◆ **EXERCISE DETAILS**
With the pictures left out, restate exactly the part below that opens with the line containing "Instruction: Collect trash" and closes with the line containing "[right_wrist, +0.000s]".

◆ **RECORDS PROVIDED**
== Segment start ==
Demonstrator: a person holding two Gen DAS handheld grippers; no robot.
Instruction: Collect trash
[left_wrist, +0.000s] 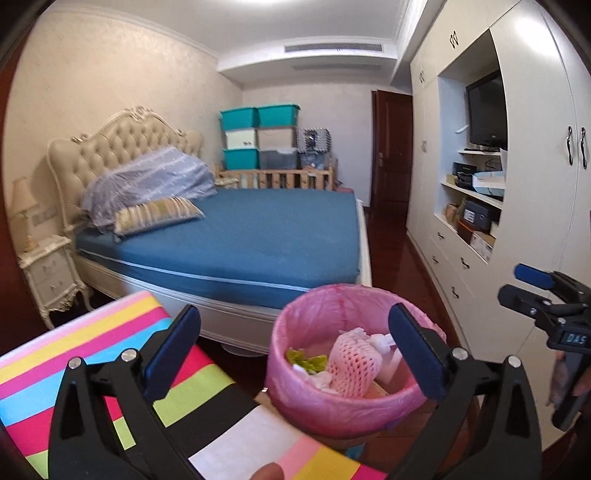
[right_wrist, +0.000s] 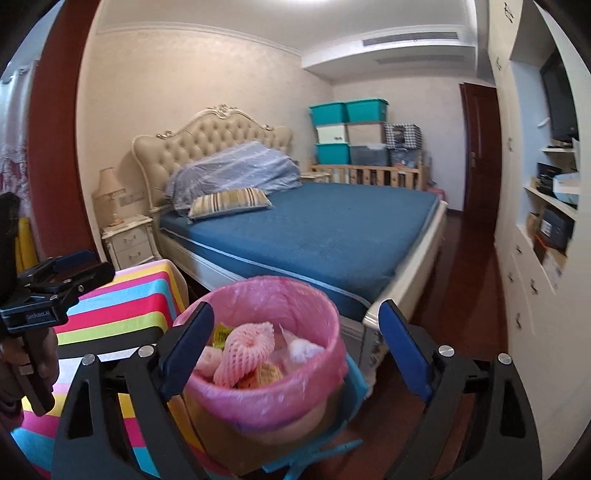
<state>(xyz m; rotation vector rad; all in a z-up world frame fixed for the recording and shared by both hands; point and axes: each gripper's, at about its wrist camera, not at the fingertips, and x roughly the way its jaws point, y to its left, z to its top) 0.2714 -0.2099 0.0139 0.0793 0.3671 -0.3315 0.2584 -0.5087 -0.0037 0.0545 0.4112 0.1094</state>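
Note:
A round bin lined with a pink bag (left_wrist: 295, 391) stands next to a table with a striped cloth (left_wrist: 85, 339). It holds a pink foam fruit net (left_wrist: 352, 363), green scraps (left_wrist: 306, 360) and white wrappers. In the right wrist view the bin (right_wrist: 273, 398) shows the foam net (right_wrist: 245, 349) and yellow packets (right_wrist: 269, 373). My left gripper (left_wrist: 295, 354) is open and empty, above the bin's left side. My right gripper (right_wrist: 297, 350) is open and empty over the bin. The right gripper also shows at the left view's right edge (left_wrist: 543, 291).
A bed with a blue mattress (left_wrist: 236, 240) lies behind the bin. White wardrobes with shelves and a TV (left_wrist: 484, 110) line the right wall. A nightstand (left_wrist: 48, 273) with a lamp stands left of the bed. Storage boxes (left_wrist: 258, 136) are stacked at the back.

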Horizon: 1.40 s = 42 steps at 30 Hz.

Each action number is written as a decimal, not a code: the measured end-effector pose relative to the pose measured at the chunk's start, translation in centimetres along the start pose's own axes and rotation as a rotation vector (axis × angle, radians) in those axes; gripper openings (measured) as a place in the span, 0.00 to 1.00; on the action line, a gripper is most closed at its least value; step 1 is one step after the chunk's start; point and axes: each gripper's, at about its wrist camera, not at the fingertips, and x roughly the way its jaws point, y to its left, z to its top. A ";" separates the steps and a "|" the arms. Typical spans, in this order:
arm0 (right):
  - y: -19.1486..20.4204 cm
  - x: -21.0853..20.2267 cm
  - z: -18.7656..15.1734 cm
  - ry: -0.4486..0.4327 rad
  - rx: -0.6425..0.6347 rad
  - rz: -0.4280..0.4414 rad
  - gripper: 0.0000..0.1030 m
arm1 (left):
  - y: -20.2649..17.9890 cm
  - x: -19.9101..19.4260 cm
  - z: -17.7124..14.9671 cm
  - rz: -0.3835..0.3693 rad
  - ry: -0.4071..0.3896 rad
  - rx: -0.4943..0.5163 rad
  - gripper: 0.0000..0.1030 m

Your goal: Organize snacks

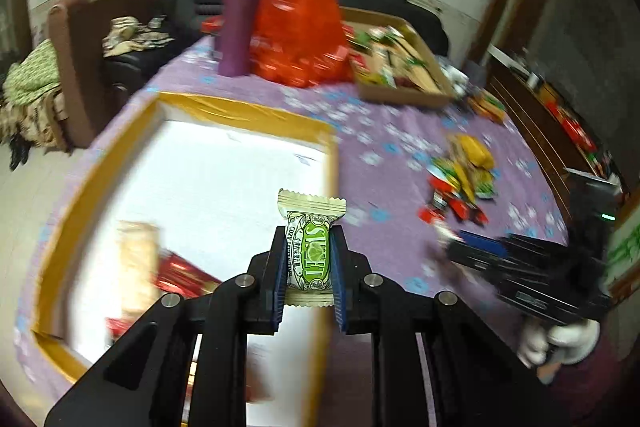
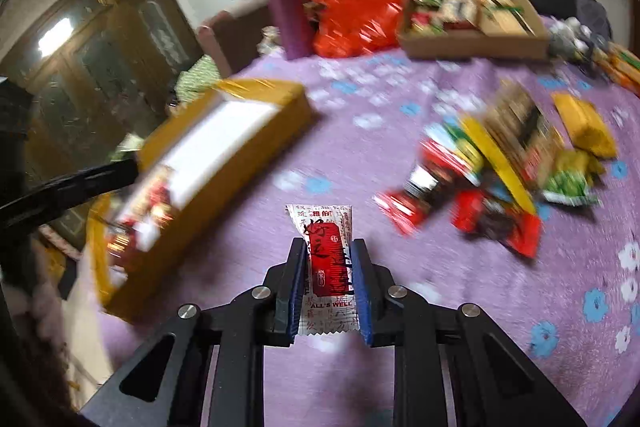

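Observation:
My left gripper [image 1: 309, 233] is shut on a cream and green snack packet [image 1: 310, 241], held above the right edge of a gold-rimmed white box [image 1: 240, 111]. A few red and cream snacks [image 1: 160, 275] lie in the box's near left corner. My right gripper [image 2: 329, 247] is shut on a red and white snack packet [image 2: 326, 259], held over the purple cloth between the gold box [image 2: 224, 123] and a pile of loose snacks [image 2: 492, 167]. The right gripper [image 1: 452, 247] also shows at the right of the left wrist view, and the pile [image 1: 460, 179] lies beyond it.
A purple bottle [image 1: 240, 15] and a red plastic bag [image 1: 300, 27] stand at the table's far side. A cardboard tray [image 1: 400, 95] of snacks sits to their right. More packets [image 2: 616, 63] lie at the far right edge. Sofas stand beyond the table.

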 end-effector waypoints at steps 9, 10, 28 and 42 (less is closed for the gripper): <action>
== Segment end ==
◆ **RESULT OF THE EXERCISE**
Instruction: Collect trash
[left_wrist, +0.000s] 
[right_wrist, +0.000s] 

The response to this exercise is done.